And as you said, loads of time and lots to your, your, your guests have said, there's an amazing amount of data that is put out by buildings. That's just, well, that's nice, but no one ever does anything does anything of about it. But I do a lot of work with, with the, on the other end with the, with the landlords.

And I try and say to the landlords, when they're thinking about, you know, what is a smart bill, exactly this point of what is the, what is the user experience that you are gonna sell to your cus to this customer? And you're gonna sell something fabulous to this customer. Mm-hmm how the hell do you deliver it?

And so you can't talk about, oh, I'm gonna go [00:41:00] and talk to the HVAC people, and then I'll go and talk to the, the, these people. And I'll go to talk to the, you, you can't do it. You, you have to start from, this is, this is the output. It's not the energy use or whatever. This is the output is that user experience, which is of XYZ.

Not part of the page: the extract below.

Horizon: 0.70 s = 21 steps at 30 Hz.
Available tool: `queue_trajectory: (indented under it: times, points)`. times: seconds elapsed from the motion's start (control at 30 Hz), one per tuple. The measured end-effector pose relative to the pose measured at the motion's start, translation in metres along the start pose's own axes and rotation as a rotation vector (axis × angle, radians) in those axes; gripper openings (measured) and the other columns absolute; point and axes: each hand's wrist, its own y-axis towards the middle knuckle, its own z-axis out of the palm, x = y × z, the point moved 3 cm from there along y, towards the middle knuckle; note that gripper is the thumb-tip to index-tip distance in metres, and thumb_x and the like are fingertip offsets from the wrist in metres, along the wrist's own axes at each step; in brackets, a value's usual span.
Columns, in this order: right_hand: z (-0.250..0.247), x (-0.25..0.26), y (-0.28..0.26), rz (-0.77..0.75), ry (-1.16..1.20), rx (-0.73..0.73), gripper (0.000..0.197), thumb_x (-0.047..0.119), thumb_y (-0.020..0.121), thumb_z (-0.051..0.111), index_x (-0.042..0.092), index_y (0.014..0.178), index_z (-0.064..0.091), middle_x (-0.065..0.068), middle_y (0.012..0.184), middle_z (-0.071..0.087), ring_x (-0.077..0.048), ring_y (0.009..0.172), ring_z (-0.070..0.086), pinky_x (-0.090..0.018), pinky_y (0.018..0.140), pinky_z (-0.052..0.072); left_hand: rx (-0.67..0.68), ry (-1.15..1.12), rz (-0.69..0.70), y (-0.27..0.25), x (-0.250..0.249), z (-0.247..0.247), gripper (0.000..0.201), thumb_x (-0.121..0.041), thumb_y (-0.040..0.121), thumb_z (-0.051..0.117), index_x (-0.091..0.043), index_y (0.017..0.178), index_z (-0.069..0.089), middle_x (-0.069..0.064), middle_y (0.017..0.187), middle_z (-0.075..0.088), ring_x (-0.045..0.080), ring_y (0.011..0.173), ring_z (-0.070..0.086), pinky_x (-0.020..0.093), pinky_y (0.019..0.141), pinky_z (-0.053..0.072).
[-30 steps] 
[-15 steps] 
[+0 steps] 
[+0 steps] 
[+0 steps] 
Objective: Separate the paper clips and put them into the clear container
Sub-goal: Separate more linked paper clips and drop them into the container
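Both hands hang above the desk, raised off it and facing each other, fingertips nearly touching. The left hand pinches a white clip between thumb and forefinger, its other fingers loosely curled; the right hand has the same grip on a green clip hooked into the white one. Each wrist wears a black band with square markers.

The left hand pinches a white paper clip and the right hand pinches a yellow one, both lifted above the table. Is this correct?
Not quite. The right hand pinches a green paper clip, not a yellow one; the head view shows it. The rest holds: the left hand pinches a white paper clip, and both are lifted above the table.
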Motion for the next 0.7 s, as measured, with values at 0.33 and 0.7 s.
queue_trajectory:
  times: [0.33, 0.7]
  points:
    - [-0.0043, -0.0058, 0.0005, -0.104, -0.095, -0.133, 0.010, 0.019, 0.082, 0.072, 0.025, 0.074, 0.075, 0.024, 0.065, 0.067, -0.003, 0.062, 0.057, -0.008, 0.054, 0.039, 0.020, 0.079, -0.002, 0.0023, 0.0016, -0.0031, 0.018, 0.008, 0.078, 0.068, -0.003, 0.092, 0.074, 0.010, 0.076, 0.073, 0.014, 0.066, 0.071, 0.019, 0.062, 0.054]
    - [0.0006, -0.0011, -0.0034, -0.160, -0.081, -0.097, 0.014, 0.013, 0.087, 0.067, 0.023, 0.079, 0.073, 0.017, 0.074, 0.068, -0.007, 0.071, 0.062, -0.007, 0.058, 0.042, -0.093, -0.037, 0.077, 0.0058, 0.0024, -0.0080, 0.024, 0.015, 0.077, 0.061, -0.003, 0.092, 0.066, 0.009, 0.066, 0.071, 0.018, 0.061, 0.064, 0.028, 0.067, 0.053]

Now, how now, how do we do, how do we do that? Um, which, which obviously is not easy, but if you don't, if you don't start the discussion based on the idea of creating a great user experience, then, then you've got a, a, then you've got a problem because I, I, I have this line that I use that UX equals brand and brand equals value.

and I try and use the analogy of, if you think of, um, if you think of a luxury car market. So over here we think of Mercedes Audi BMW. Mm-hmm, the most important customer [00:42:00] for each of them is the person buying their first luxury car. Cause it's, it's a bit like the Jesuits once they got you. They've got you.

They've got you for life. And, and you know, I was a, well, until I moved to Tesla, I had S for years and years and years, my brother has always had BMWs. And my father for 40 odd years was a Mercedes chat. Okay. And so they have amazing brands, but you into a user experience, you know, the, the, the point about, you know, you buy an entry level Mercedes, and it has just that little bit of what it's like to sit in an S class.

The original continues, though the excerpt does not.